[Records from a dataset]
- - -

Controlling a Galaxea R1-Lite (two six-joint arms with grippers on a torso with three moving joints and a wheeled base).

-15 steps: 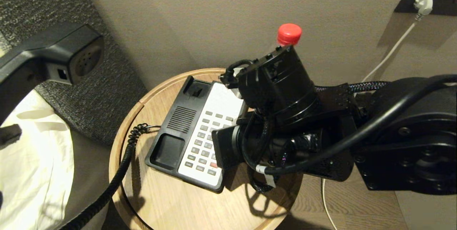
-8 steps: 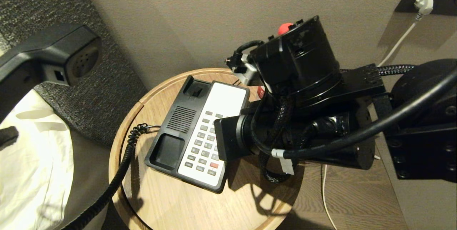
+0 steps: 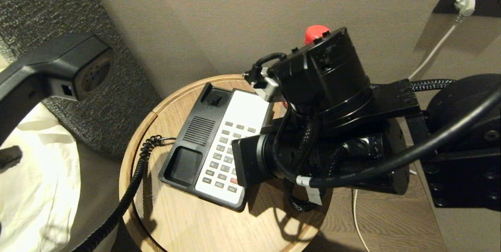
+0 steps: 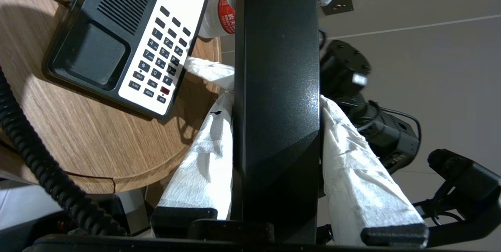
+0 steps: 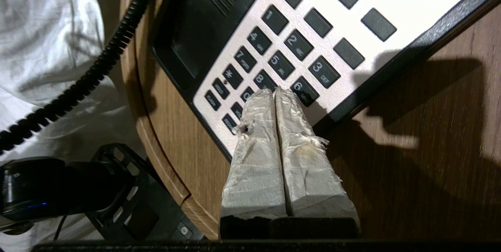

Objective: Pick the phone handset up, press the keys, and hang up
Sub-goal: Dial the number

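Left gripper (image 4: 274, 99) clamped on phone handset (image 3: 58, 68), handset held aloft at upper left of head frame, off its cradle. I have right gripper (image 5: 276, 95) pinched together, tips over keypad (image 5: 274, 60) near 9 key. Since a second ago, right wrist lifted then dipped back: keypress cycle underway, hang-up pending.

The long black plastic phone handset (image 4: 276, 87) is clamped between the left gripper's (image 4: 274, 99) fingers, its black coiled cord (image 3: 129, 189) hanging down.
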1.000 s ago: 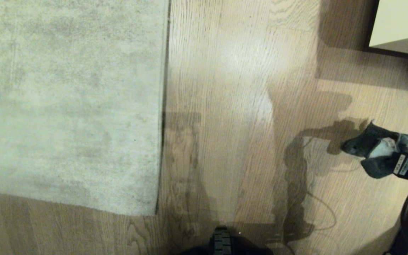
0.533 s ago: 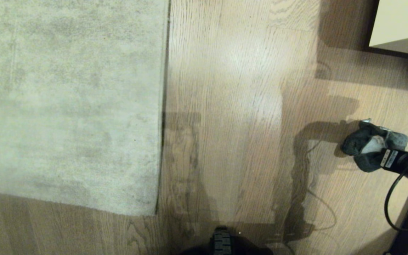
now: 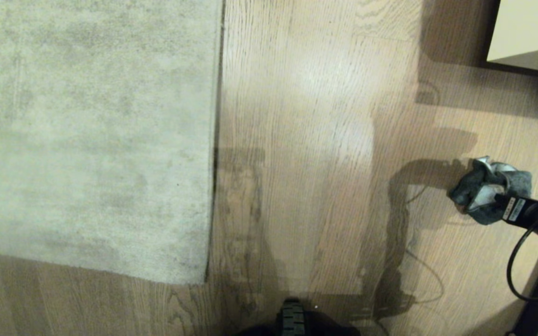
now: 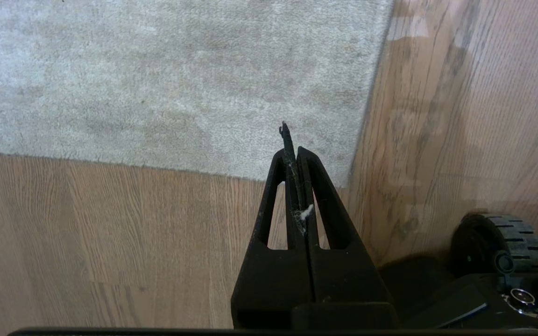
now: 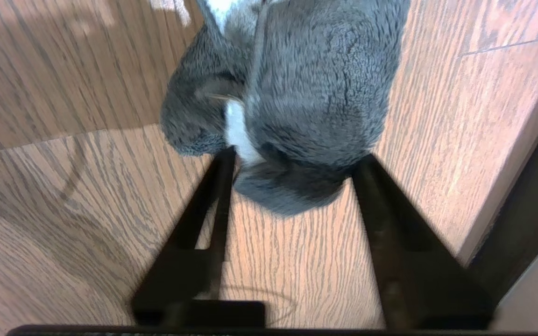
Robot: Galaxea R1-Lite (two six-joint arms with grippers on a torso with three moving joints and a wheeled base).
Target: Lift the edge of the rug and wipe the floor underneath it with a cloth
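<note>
Rug edge (image 3: 216,140) lies flat on the floor (image 3: 306,140), running straight up and down the head view just left of centre, with the pale mottled rug (image 3: 91,130) spread to the robot's left of it; near corner of the rug visible low in that view, floor planks showing below and to the right. Cloth (image 3: 484,191), dark grey-green and bunched, sits on the floor at the far right of the head view, well apart from the rug edge, with a patch of white showing in its folds. Right gripper (image 5: 292,161) is at the cloth: in the right wrist view its two black fingers (image 5: 217,186) stand spread, one on each side of the near end of the bundle, tips against or just beside the fabric; released rather than clenched, and whether they actually touch the cloth cannot be told. Right arm enters the head view from the right edge, black cable looped beside it. Left gripper (image 4: 293,154) hangs over the near corner of the rug in the left wrist view, fingers (image 4: 315,186) pressed together, nothing held apart from a fleck of white lint caught between them. Black wheel (image 4: 498,238) of the base shows beside it on the floor. Pale cabinet (image 3: 528,35) stands at the top right of the head view.
</note>
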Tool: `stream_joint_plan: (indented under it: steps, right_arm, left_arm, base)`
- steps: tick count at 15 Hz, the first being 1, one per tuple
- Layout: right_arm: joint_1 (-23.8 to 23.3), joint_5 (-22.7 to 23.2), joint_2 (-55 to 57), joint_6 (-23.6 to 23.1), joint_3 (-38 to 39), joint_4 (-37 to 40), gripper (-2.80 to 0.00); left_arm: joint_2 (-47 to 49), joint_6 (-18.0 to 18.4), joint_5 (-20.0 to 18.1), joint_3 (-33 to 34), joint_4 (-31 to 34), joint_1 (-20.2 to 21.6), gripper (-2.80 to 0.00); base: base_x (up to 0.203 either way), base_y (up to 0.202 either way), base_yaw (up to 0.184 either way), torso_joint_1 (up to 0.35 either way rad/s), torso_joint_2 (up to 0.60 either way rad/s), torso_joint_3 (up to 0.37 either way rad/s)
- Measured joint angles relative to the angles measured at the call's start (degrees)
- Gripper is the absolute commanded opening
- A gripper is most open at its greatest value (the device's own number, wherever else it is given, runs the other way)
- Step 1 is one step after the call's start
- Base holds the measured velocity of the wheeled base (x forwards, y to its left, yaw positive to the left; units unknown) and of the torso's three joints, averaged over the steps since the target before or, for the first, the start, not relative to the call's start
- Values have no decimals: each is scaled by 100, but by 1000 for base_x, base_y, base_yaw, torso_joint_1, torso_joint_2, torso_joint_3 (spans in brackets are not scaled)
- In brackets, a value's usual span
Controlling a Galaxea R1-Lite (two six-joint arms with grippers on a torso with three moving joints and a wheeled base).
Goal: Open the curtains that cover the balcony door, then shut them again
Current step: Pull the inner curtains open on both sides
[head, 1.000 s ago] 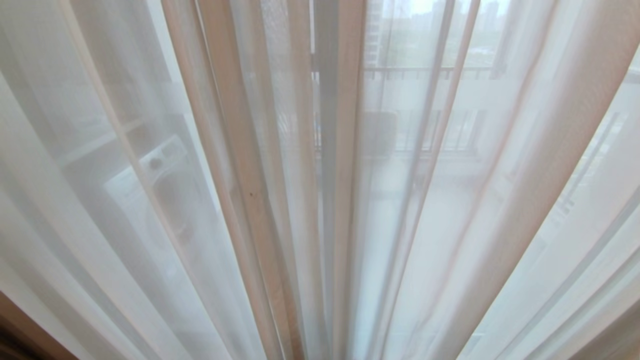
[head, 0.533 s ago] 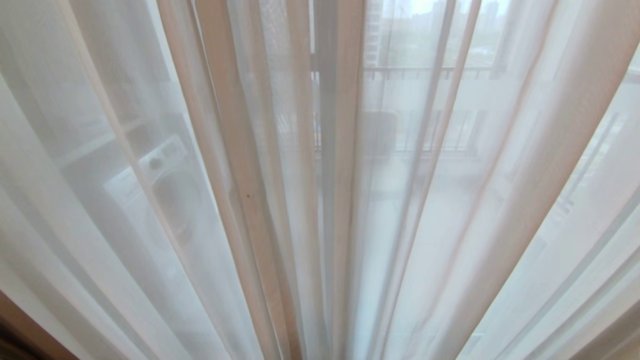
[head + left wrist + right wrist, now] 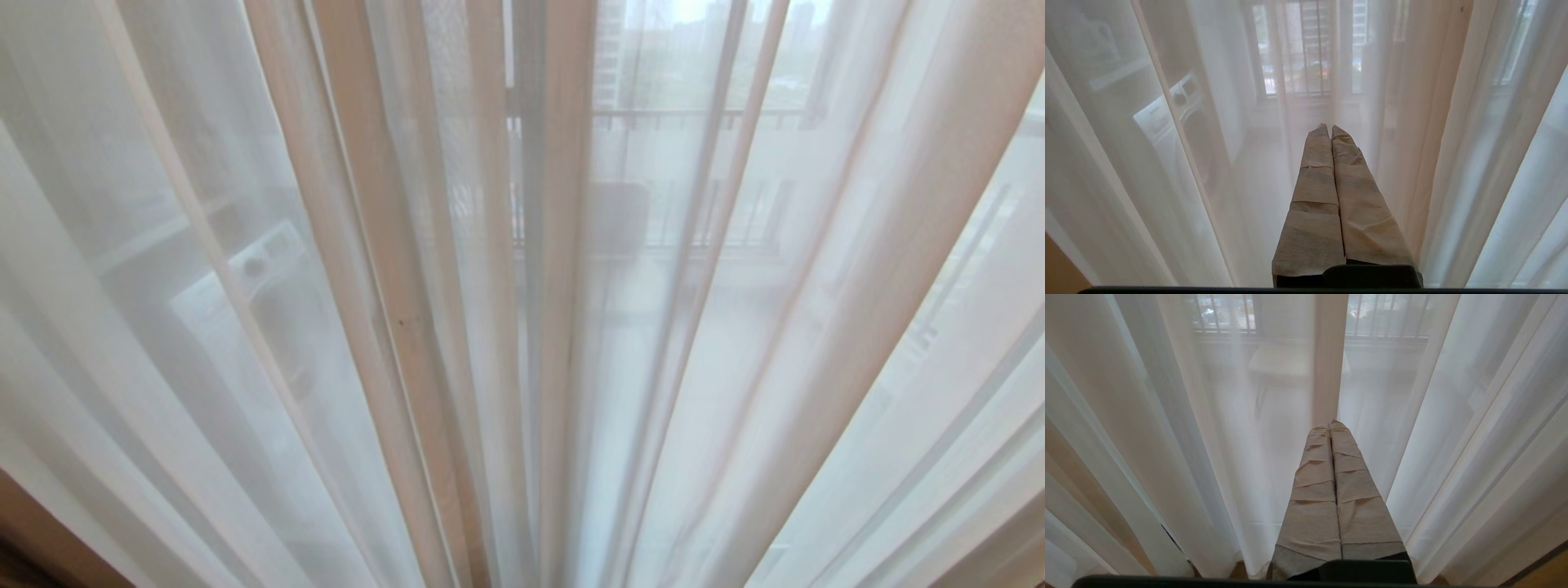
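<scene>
The left gripper has its tape-wrapped fingers pressed flat together, holding nothing. The sheer curtains hang just ahead of its tips and to both sides; a washing machine shows dimly through the cloth off to one side of it, and a barred window shows straight beyond.

The right gripper is likewise closed and empty, pointing into the drawn folds, with a tan pleat directly past its tips. In the head view neither gripper appears; the curtains cover the balcony door, whose dark frame shows faintly through.
</scene>
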Motion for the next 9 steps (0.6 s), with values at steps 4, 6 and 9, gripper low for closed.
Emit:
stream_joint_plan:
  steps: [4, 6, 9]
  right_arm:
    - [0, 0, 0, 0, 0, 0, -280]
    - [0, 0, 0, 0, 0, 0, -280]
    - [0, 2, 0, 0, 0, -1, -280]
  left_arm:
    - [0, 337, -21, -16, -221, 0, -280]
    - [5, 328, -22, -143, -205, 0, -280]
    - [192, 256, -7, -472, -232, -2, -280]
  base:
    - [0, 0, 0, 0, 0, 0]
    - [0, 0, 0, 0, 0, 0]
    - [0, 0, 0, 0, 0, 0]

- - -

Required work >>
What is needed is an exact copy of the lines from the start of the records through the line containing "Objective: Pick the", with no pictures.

Written answer >>
Controlling a Galaxea R1-Lite (two six-joint arms with grippers on a torso with three moving joints and a wheeled base).

-15 steps: 
-8 steps: 
+0 steps: 
+0 steps: 
+0 steps: 

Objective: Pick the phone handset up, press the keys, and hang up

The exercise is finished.